## WHAT THE TASK ASKS:
Give again exactly the lines that run from the start of the records to the line holding "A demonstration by", both ends counted. Do not include the pictures.

[Collected data]
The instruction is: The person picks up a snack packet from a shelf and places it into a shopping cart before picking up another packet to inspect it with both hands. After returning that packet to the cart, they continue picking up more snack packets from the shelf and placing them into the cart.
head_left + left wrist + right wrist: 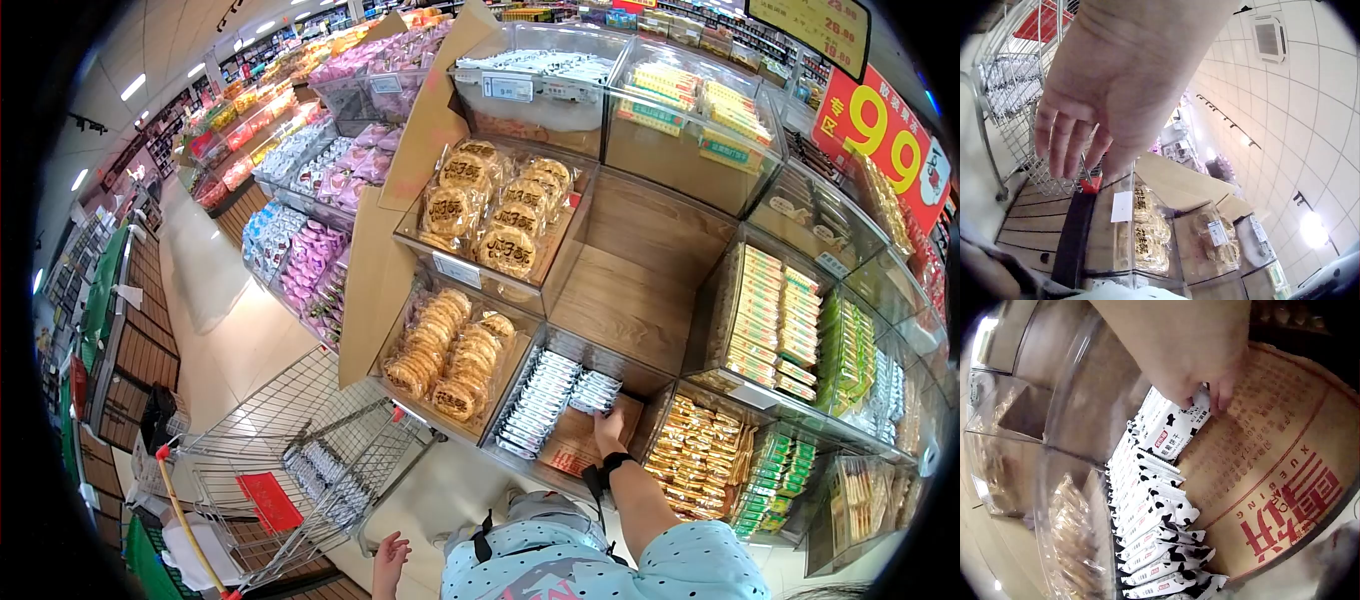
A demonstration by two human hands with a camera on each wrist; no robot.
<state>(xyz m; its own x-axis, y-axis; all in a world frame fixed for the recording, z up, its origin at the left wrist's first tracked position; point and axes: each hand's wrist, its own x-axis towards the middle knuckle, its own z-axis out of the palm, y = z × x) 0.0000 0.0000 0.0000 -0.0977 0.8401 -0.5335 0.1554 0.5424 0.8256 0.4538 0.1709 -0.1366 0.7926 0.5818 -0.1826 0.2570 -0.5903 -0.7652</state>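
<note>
The right hand (605, 430) pinches a short row of cow-print biscuit packets (1163, 428); the left hand (391, 555) hangs loose, holding nothing. Beside the grip, a longer row (540, 400) looks complete, but bare cardboard (1272, 456) leaves their bin (630, 365) seemingly part-filled. Past that row, another bin (512, 362) holds round cookies (430, 340); farther off, a shopping cart (187, 511) carries similar white packets (320, 480).

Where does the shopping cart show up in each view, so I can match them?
Head: the shopping cart is at lower left, with black-and-white packets inside.
Left wrist: upper left, partly behind the left hand.
Right wrist: not in it.
Shared landmark: the bagged round biscuits, left of centre in the head view, low centre in left wrist, lower left in right wrist.
</note>
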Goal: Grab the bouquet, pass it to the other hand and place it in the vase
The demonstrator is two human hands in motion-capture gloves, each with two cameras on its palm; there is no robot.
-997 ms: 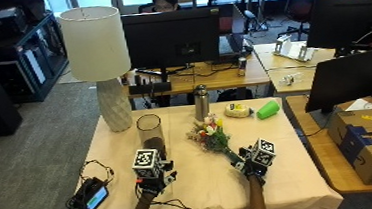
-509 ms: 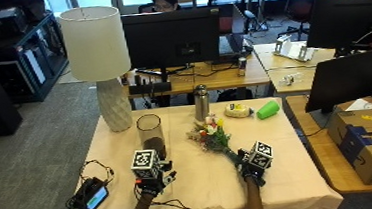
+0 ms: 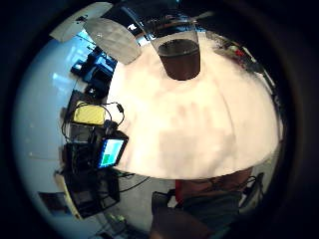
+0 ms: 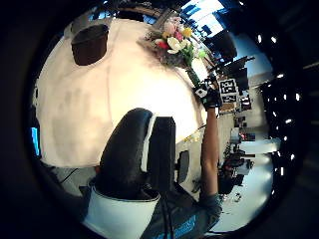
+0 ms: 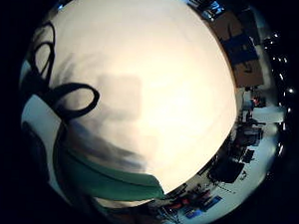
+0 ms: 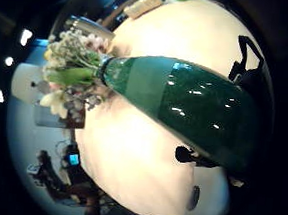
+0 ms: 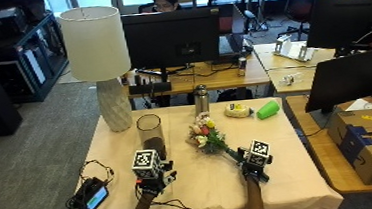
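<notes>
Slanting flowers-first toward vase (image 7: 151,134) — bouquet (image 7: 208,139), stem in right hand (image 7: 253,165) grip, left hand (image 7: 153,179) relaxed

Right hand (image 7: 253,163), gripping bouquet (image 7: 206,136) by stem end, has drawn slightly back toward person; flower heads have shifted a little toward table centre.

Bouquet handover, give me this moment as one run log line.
right hand: grips bouquet stem | left hand: holds nothing | vase: upright, without flowers | handover: not yet
</notes>
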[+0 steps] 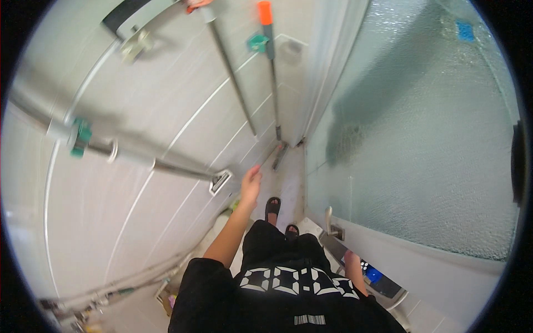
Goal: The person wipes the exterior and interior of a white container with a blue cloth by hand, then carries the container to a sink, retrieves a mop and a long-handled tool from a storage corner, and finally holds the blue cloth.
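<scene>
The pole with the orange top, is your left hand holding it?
No, the left hand shows apart from the orange-topped pole, with a gap between them in the picture.

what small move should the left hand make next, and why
I'd probably reach the left hand forward toward the orange-topped pole: the arm is already stretched out ahead, the hand appears empty, and no hand is on that pole.

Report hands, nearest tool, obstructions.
Left hand near white-ended silver pole, grip unclear. Right hand foreshortened, lower right, grip unclear. Silver pole angled along tiled wall. Possible obstruction: orange-topped pole ahead.
</scene>
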### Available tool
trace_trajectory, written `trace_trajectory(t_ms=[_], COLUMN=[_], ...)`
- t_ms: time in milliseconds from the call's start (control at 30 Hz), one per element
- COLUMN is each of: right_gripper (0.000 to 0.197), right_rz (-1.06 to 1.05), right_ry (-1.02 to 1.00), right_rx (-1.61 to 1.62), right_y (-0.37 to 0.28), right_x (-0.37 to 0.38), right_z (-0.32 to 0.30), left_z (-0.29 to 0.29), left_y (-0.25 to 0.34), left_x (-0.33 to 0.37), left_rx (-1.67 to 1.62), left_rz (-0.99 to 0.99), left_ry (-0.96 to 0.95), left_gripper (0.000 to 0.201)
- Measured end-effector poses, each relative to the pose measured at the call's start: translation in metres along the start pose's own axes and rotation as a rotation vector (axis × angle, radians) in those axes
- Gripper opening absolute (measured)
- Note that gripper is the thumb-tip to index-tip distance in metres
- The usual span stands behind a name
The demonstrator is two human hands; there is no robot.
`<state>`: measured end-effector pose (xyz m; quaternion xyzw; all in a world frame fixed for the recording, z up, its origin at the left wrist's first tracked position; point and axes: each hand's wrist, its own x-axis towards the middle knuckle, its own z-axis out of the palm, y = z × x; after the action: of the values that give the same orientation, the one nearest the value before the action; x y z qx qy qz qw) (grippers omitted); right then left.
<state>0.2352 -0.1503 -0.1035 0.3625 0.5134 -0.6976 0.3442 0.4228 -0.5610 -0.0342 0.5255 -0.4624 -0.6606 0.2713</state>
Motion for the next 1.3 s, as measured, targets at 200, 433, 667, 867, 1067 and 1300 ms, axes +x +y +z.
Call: trace_trajectory(t_ms=[200, 433, 667, 867, 1067, 1300], right_gripper=[0.008, 0.017, 0.017, 0.021, 0.028, 0.03], right_rz=[-0.103, 0.103, 0.097, 0.153, 0.242, 0.323], right_ry=[-0.124, -0.647, -0.859, -1.229, -1.618, -2.071], right_rx=[-0.488, -1.041, -1.358, -1.635, -1.785, -1.728], right_y=[0.022, 0.085, 0.176, 0.283, 0.423, 0.577], right_x=[-0.008, -0.022, -0.072, -0.145, -0.263, -0.395], right_z=[0.001, 0.043, 0.114, 0.156, 0.187, 0.184], left_z=[-0.083, -0.175, -0.263, -0.377, -0.515, -0.662], left_y=[-0.052, -0.101, -0.155, -0.193, -0.166, -0.179], left_x=[-0.082, -0.188, -0.288, -0.375, -0.415, -0.416], left_rx=[-0.105, -0.221, -0.407, -0.478, -0.327, -0.055], left_rz=[-0.088, -0.127, -0.162, -0.087, 0.143, 0.205], left_ry=[0.238, 0.511, 0.81, 1.151, 1.376, 1.483], left_gripper=[0.039, 0.038, 0.042, 0.053, 0.061, 0.069])
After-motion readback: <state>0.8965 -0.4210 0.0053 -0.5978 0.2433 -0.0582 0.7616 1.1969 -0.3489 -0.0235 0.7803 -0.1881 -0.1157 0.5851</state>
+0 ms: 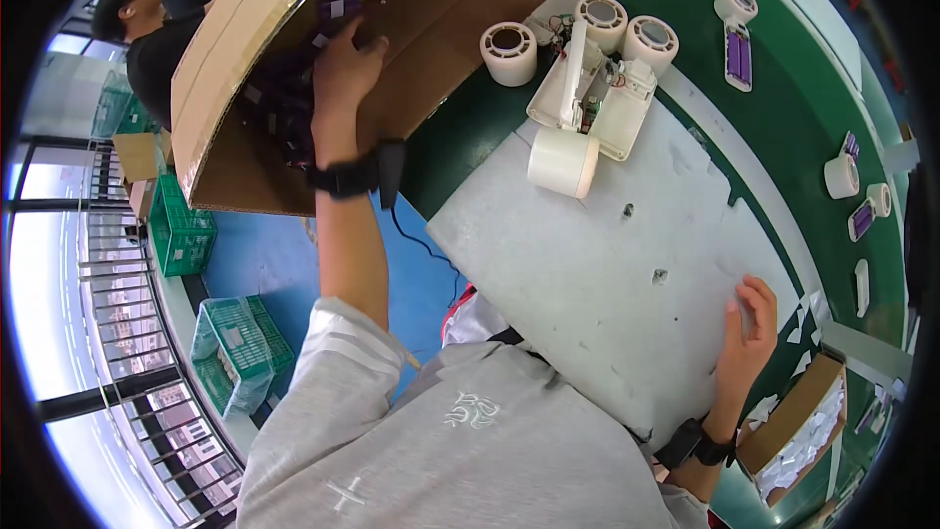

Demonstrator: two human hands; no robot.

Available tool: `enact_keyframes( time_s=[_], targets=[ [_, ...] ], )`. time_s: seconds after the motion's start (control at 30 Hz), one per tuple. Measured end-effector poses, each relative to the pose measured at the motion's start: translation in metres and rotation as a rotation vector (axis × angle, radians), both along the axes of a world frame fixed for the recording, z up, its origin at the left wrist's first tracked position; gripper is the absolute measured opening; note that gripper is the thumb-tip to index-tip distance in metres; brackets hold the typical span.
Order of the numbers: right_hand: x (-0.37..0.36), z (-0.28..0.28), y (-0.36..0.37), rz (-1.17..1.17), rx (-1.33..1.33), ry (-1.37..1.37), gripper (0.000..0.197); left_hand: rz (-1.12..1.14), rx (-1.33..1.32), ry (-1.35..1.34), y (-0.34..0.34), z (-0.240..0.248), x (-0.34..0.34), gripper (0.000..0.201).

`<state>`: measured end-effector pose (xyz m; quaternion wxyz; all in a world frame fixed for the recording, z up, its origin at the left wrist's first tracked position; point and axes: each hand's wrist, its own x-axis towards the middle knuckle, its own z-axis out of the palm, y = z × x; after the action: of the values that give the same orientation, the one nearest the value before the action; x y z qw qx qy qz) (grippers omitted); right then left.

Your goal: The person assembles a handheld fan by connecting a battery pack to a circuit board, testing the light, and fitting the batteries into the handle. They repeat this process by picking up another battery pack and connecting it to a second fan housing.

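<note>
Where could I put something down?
On the flat grey board, between the white plastic housings and the right hand. It's crowded around those housings and inside the brown cardboard box, where purple blocks lie by the left hand.

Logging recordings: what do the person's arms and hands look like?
Left hand and right hand are gloveless, with black wrist straps; a thin black cable hangs from the left one. The sleeves are short and grey, the left pale-striped.

From the right hand (748,335), grey board (676,220) runs free to the obstructing white housings (627,108).
</note>
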<state>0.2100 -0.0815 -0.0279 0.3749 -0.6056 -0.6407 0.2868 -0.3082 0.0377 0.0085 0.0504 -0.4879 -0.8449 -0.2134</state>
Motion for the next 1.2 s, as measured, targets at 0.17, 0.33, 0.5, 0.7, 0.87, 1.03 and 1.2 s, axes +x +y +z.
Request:
enact_keyframes(
  time_s=[0.17, 0.33, 0.5, 0.7, 0.87, 1.03, 1.2],
  targets=[
    [0.001, 0.0, -0.001, -0.002, 0.015, -0.006, 0.017, 0.068, -0.214, 0.027, 0.046, -0.031, -0.061, 0.059],
    [0.002, 0.004, 0.0, 0.035, 0.027, -0.002, 0.017, -0.058, -0.035, 0.064, 0.036, -0.057, -0.11, 0.035],
    [0.009, -0.004, -0.012, 0.026, -0.034, 0.435, 0.034, -0.351, 0.27, -0.634, -0.024, 0.051, 0.086, 0.036],
    [-0.039, 0.017, -0.012, 0.026, -0.252, 1.158, 0.055, -1.077, 0.197, -0.867, -0.08, 0.069, 0.203, 0.063],
    [0.004, -0.014, -0.007, 0.173, -0.416, 1.448, 0.045, -0.749, 0.041, -0.36, -0.031, 0.037, 0.188, 0.064],
    [-0.006, -0.005, -0.008, 0.137, -0.418, 1.26, 0.038, -0.578, -0.23, -0.455, -0.002, 0.035, 0.188, 0.058],
    [-0.005, -0.005, -0.009, 0.126, -0.447, 1.278, 0.038, -0.639, -0.196, -0.437, -0.017, 0.052, 0.177, 0.06]
  ],
)
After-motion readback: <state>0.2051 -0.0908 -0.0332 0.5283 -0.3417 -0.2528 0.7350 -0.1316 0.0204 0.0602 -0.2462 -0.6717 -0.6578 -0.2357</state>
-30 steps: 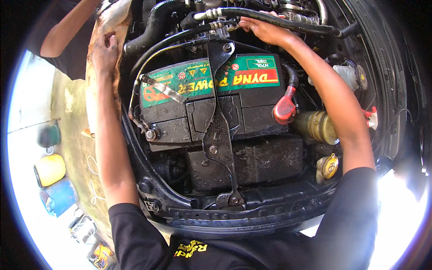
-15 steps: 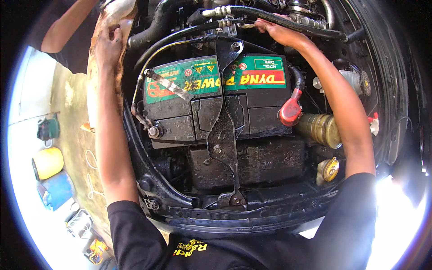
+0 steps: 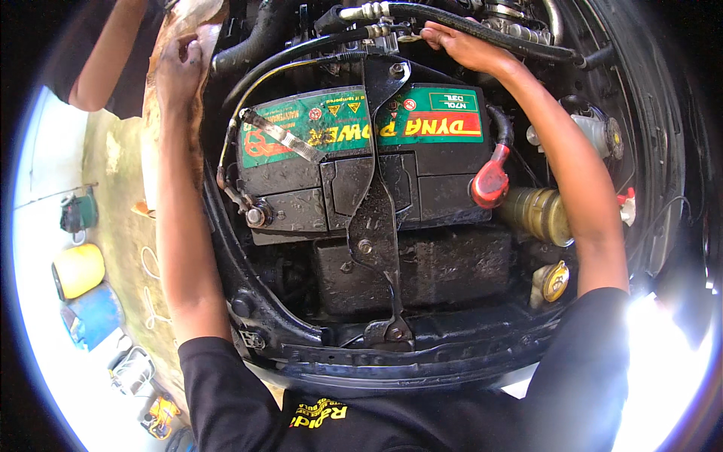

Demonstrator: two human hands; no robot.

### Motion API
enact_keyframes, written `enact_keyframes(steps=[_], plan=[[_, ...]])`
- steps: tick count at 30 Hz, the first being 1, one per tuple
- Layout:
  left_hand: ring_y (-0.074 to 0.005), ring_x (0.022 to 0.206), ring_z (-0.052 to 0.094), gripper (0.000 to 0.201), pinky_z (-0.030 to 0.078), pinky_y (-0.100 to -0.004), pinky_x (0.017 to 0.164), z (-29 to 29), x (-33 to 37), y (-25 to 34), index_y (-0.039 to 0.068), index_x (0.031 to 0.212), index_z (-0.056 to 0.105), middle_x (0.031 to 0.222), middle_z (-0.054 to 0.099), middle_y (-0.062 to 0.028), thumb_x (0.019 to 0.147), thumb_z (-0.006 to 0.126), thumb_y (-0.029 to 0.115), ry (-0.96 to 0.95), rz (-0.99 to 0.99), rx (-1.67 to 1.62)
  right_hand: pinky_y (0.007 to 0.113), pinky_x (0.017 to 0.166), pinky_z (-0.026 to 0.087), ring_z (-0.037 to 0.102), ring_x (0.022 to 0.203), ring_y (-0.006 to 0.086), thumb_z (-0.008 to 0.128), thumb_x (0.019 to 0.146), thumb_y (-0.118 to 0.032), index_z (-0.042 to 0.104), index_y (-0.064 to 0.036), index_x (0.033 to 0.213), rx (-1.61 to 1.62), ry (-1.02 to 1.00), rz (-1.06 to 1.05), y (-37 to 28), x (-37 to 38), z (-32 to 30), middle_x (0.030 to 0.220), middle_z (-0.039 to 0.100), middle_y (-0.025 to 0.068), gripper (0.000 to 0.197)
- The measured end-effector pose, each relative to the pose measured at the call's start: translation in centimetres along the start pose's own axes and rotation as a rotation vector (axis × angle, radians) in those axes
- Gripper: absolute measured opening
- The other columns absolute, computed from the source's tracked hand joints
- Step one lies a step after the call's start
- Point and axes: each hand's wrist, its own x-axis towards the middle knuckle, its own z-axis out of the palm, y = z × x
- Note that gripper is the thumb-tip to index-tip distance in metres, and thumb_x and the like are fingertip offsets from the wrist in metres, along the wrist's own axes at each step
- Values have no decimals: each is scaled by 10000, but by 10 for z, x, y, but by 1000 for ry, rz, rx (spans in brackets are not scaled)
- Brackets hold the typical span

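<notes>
My left hand [image 3: 179, 74] rests on a worn brown-and-white cover [image 3: 162, 124] along the left fender. Its fingers are bent and somewhat apart, with nothing seen in them. My right hand [image 3: 461, 47] reaches over the battery's far right side, just under a thick black hose [image 3: 482, 32]. Its fingers are closed around a small shiny metal piece [image 3: 409, 38], of which only the end shows; its kind is unclear. Below lies a black car battery [image 3: 444, 169] with a green label, crossed by a black metal hold-down bracket [image 3: 373, 215].
A red-capped terminal [image 3: 489, 181] is on the battery's right, a bare clamp [image 3: 257, 216] on its left. A yellow cap [image 3: 556, 281] and brownish cylinder [image 3: 538, 211] stand right. Another person's arm [image 3: 109, 56] is far left. A yellow container [image 3: 79, 271] stands on the floor.
My right hand has shifted slightly left along the hose, still closed on the metal piece. My left hand stays on the cover. The other person's arm has moved a little.
</notes>
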Motion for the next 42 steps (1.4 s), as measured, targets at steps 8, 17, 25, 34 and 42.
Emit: enact_keyframes(steps=[8, 17, 25, 34, 42], plan=[[-342, 1109, 753, 345, 571, -436, 987, -8, 1, 2, 76, 1258, 750, 1199, 773, -205, 1031, 642, 312, -6, -26, 54, 399, 666, 440, 537, 671, 182, 622, 1085, -435, 682, -73, 826, -182, 11, 107, -27, 1, -25, 674, 583, 61, 450], [-377, 1110, 745, 360, 568, -450, 989, -4, 1, 2, 78, 1266, 755, 1208, 758, -229, 1027, 634, 319, -19, -27, 14, 353, 716, 418, 445, 717, 147, 535, 1142, -436, 573, -74, 838, -117, -160, 47, -16, -3, -15, 712, 469, 21, 474], [-367, 1147, 734, 353, 560, -442, 1007, -4, 1, 3, 90, 1268, 755, 1225, 762, -210, 1030, 629, 319, -23, -22, 7, 328, 747, 408, 410, 758, 149, 462, 1172, -460, 541, -78, 933, 29, -218, 84, -23, -4, -5, 786, 429, -7, 458], [-354, 1175, 732, 384, 549, -427, 1030, -4, 1, 1, 59, 1282, 740, 1253, 762, -211, 1042, 622, 334, -46, -32, 45, 352, 730, 415, 413, 740, 161, 445, 1173, -463, 541, -72, 917, -27, -242, 238, -42, -13, -15, 770, 436, -18, 478], [-337, 1195, 729, 415, 534, -407, 1057, -1, 3, -20, 56, 1307, 744, 1265, 766, -201, 1050, 615, 355, -49, 22, 7, 379, 738, 439, 462, 750, 183, 444, 1173, -467, 571, -44, 927, -55, -223, 153, -48, -3, -4, 767, 477, 18, 505]])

## FINISHED EXERCISE:
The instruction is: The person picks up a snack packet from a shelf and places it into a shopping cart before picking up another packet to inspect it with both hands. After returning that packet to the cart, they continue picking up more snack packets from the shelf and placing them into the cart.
head_left + left wrist + right wrist: 
A demonstration by two human hands with a camera on each wrist; no robot.

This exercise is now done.